Third, contact support and ask for the active RTP of that exact NetEnt title. Use the full game name and, if possible, mention whether it is a jackpot, bonus-buy, Megaways, or special version.
If support cannot answer, or if the game does not show the RTP anywhere, that is a good reason not to play that title in that casino. Players should not have to chase basic mathematical information.
Example: Checking RTP on Starburst by NetEnt
Starburst is a useful example because it is one of NetEnt’s most famous slots. NetEnt’s official Starburst page lists the game with a 96.08% RTP, 5x3 layout, 10 paylines, and an 800x bet max payout. Evolution’s own Starburst page also refers to the game’s RTP in its FAQ, using 96.09%.
In a casino, you should still check inside the game. Open Starburst, press Start if needed, then open the “?” or “How to Play” menu. Look for “Return to Player” and compare the displayed percentage with the expected version.
If the casino version shows a noticeably lower RTP, you now know that you are not playing the same return profile as the standard reference version. The reels may look the same, but the maths behind the game is less favourable.
Desktop vs Mobile: Is the RTP in the Same Place?
The information is usually the same, but the path can feel different.
On desktop, the help button is easier to spot because there is more screen space. Look around the game frame for the “?” icon, menu button, or information button.
On mobile, NetEnt games often compress the interface. You may need to tap a menu icon first, then choose “How to Play” or “Game Rules”. If the text is hard to read, turn the phone sideways or use the casino’s full-screen mode.
The key point is the same on both: do not spin first and check later. Open the help screen before playing.
Practical Checklist Before Playing a NetEnt Slot
- Open the exact NetEnt game you plan to play.
- Press Start only if needed to access the full game menu.
- Tap the “?” icon or “How to Play”.
- Find the “Return to Player” or RTP line.
- Compare the number with the provider page or trusted game information.

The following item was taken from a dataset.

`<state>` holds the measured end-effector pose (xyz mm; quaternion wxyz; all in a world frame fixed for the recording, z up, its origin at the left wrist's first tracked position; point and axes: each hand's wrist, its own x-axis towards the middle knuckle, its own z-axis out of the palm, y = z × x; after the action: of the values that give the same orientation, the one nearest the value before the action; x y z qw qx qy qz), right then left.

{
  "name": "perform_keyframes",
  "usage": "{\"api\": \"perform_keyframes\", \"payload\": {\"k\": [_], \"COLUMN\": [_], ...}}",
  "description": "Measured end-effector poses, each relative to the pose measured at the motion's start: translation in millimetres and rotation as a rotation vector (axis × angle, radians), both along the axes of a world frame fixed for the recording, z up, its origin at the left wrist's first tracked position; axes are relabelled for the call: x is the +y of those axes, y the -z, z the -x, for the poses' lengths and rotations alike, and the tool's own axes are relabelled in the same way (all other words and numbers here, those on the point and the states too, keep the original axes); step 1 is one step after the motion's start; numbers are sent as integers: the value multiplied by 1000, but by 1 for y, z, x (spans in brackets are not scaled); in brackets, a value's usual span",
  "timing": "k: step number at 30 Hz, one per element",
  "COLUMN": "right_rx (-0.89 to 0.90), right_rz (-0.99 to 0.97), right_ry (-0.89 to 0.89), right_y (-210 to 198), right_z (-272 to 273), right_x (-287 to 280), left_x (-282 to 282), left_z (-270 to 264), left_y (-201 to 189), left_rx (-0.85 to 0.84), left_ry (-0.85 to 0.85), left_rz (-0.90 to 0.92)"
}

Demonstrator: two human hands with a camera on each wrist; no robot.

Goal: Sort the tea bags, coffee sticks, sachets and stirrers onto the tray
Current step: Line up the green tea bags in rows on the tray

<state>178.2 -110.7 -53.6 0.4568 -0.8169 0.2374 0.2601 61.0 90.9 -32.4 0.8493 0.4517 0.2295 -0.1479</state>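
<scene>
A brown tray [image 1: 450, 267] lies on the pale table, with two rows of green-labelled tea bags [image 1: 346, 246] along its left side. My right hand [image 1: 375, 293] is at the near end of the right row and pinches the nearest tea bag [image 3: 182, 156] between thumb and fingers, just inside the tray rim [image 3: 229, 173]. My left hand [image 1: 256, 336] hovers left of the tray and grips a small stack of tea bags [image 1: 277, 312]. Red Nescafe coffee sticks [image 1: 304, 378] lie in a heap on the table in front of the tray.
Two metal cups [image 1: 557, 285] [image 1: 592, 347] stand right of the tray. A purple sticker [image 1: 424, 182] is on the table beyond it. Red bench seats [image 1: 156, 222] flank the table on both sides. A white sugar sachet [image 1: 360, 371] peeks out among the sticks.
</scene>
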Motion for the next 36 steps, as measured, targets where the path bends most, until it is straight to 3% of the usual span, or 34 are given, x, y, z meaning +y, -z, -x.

- Be extra careful with jackpot, bonus-buy, remake, and special-edition versions.
- If RTP is missing or unclear, ask support.
- If the casino cannot provide the RTP, skip the game.
Verdict
Checking RTP in NetEnt slots is simple once you know where to look: open the game, go to the “?” or “How to Play” section, and find the “Return to Player” line. The important part is doing it before you play.
NetEnt has many well-known games, but the brand name alone is not enough. The actual RTP shown inside the game is the number that matters. If it is lower than expected, hidden, or impossible to confirm, treat that as a warning sign and choose a clearer option.
FAQ
Open the game, tap the “?” icon or “How to Play”, then look for “Return to Player”, “RTP”, or “Theoretical RTP”. In some games, you may need to scroll through the rules or paytable pages before the RTP appears.
Not always. Official pages may show the standard or reference RTP, but the version in a real-money casino can vary by market, casino, platform, or game version. Always check inside the game you are actually opening.
A casino generally cannot just change RTP freely for one player in the middle of play. What can happen is that different certified RTP versions of a game may be available, and the casino may run a lower-return version where allowed. That is why the in-game RTP matters.
Check the full help menu, the paytable, the casino’s game info panel, and the lobby details. If it is still missing, ask customer support for the exact RTP of that NetEnt title. If they cannot provide it clearly, it is better not to play that game there.
Yes. With NetEnt, it is worth checking every time you play, even if you know the game well. Casino libraries change, game versions change, and providers update titles. A quick check protects you from assuming you are getting a better version than the one actually loaded.
No. RTP is a long-term mathematical average, not a prediction for your session. A 96% RTP slot can still lose quickly, and a lower RTP slot can still hit a win. RTP simply tells you the theoretical return built into the game over a very large number of spins.